Davanın görülmesine 6 Mayıs 2013 tarihinde Münih Eyalet Yüksek Mahkemesi 6 numaralı Ağır Ceza Mahkemesi’nde başlandı. Beate Zschäpe davanın başsanığı olarak yargılanıyor. Davada Zschäpe ile birlikte yardım suçlaması ile 4 kişi daha yargılanıyor. Zschäpe’ye 10 cinayette suç ortaklığı, ağır kundaklama ve terör örgütü kurma ve üyeliği suçlaması yöneltiliyor. Zschäpe ve dokuz cinayette kullanılan Ceska marka silahı tedarik etmekle suçlanan sanık Ralf Wohlleben 2011 yılından beri tutuklu bulunuyorlar.

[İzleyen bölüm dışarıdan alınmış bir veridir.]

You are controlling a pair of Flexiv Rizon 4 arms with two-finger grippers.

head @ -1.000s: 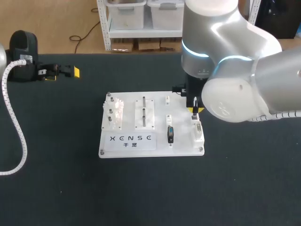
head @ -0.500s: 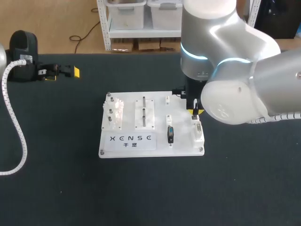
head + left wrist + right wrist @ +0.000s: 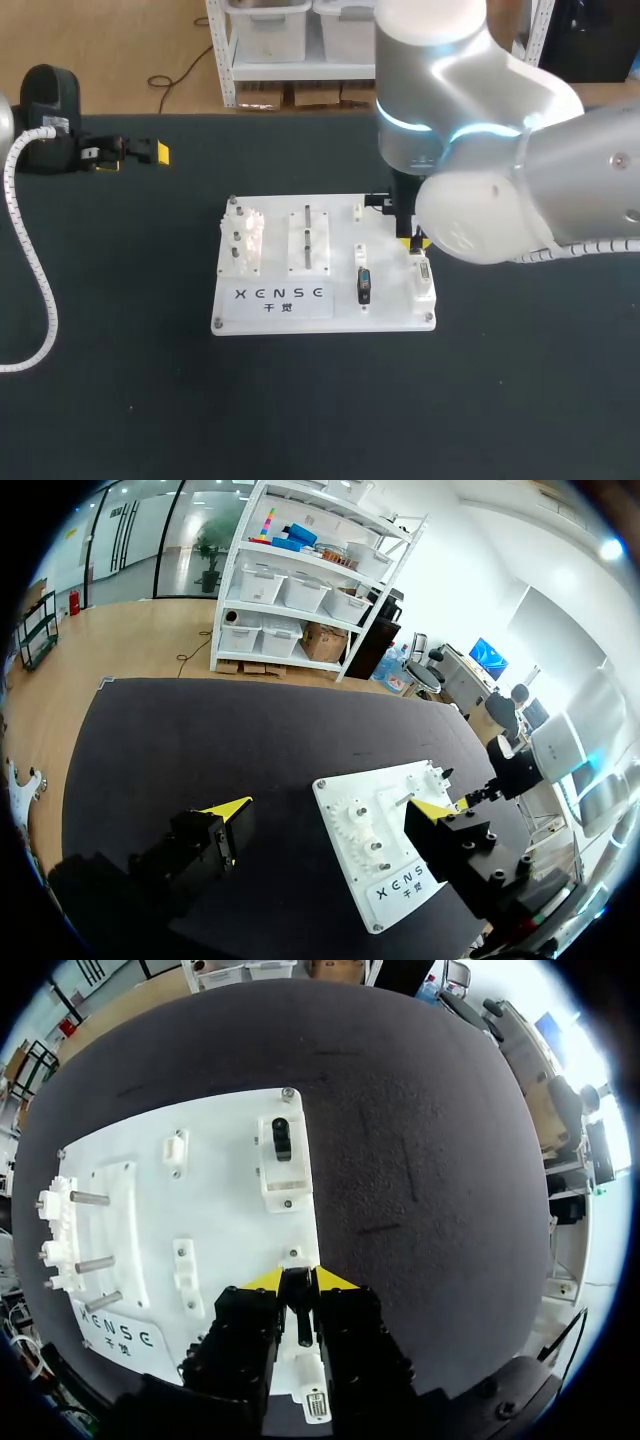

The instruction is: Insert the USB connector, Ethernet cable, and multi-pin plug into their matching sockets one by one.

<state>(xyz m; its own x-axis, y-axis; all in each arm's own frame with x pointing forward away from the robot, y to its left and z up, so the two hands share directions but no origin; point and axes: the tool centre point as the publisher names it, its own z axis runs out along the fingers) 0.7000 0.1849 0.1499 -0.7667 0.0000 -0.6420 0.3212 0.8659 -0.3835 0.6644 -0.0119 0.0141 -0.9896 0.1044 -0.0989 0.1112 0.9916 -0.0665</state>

NSU terör hücresinin iki ölü üyesi hakkında neler biliniyor?

Uwe Böhnhardt ve Uwe Mundlos 2011 Kasımında muhtemelen tutuklanmamak için intihar ettiler. Terör hücresinin şiddet eylemlerini Böhnhardt ve Mundlos’un yaptığından yola çıkılıyor. İki üyenin ölümünün ardından Zschäpe bir itiraf videosu gönderdi ve beraber oturdukları apartman dairesini ateşe verdi. Üçlü 1990’lı yılların ortasında da Thüringen eyaletindeki Neonazi oluşumların içinde faal olarak yer almıştı.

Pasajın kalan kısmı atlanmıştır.